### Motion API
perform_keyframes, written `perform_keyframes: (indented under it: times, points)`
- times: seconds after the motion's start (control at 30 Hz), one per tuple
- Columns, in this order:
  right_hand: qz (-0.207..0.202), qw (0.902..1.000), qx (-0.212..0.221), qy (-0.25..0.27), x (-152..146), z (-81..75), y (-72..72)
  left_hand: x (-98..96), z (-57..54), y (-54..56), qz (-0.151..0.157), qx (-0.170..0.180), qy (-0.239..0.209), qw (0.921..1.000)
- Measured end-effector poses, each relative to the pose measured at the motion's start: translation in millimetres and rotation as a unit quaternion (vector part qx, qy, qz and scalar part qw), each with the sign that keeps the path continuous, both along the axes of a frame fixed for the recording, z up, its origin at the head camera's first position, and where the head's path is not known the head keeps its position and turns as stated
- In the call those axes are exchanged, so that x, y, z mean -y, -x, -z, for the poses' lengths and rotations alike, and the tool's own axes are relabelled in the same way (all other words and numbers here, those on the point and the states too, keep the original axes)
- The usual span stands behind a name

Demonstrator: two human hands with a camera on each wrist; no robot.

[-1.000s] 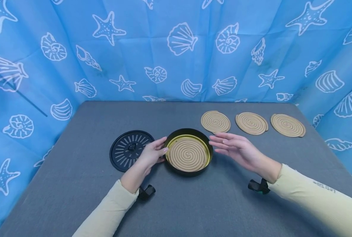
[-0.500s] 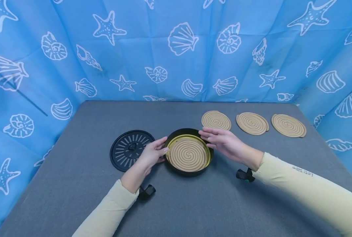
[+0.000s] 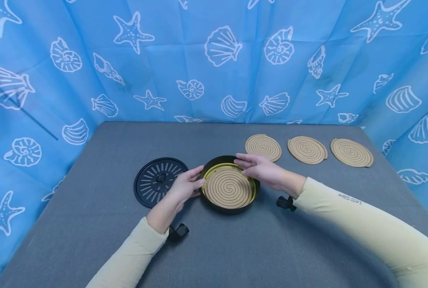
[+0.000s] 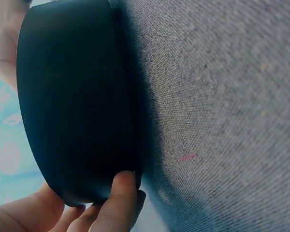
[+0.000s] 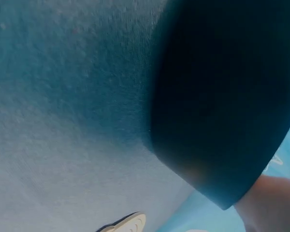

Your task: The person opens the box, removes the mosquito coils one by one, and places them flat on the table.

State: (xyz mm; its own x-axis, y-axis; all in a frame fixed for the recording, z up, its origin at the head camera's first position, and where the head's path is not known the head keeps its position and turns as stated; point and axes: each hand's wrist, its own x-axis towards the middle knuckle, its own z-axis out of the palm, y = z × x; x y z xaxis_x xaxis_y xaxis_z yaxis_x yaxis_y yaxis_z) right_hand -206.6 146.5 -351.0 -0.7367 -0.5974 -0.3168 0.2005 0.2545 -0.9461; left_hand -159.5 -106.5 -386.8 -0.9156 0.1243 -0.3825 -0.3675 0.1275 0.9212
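A round tin (image 3: 203,200), dark outside and gold inside, stands on the table with a tan mosquito coil (image 3: 229,188) lying flat in it. My left hand (image 3: 182,187) holds its left side, thumb near the rim. In the left wrist view, the fingertips (image 4: 123,186) are at the tin's lower edge. Over the back right rim reaches my right hand (image 3: 266,172), fingers fairly straight and nothing held in them. The right wrist view shows the tin's dark wall (image 5: 222,106) close up, with part of that hand (image 5: 273,203) behind it.
A black slotted lid (image 3: 150,170) with a small centre knob lies left of the tin, partly behind my left hand. Three more mosquito coils, the nearest coil (image 3: 262,147) close behind my right hand, lie along the back right of the grey-covered table (image 3: 232,252). Behind hangs a blue shell-print curtain (image 3: 250,60).
My right hand has moved left and slightly back, from beside the tin's right side to over its back right rim. The left hand and tin have stayed put.
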Motion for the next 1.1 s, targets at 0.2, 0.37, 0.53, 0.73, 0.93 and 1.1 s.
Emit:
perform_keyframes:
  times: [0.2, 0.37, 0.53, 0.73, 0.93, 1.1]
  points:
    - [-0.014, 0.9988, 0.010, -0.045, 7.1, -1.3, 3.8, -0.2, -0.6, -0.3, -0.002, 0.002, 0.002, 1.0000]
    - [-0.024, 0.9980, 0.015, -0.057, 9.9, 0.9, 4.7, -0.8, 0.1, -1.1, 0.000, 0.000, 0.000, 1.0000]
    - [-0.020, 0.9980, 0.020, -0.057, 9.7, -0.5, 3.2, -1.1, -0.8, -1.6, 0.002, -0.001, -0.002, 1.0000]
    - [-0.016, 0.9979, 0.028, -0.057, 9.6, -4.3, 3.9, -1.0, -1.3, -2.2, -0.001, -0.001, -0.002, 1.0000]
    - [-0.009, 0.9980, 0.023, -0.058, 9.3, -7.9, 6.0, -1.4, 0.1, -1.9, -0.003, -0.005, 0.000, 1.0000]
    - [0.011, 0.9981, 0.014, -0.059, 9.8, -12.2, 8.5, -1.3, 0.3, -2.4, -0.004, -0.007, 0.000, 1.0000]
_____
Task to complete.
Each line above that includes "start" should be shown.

Problem solution.
- times: seconds after the motion's start (control at 30 Hz), one per tuple
- Measured end-effector poses, each relative to the pose measured at the motion's start: translation in millimetres and rotation as a unit quaternion (vector part qx, qy, qz and scalar part qw), each with the sign that keeps the path continuous, both along the axes of a frame fixed for the recording, z up, its origin at the head camera's first position, and where the head's path is not known the head keeps its position and turns as stated

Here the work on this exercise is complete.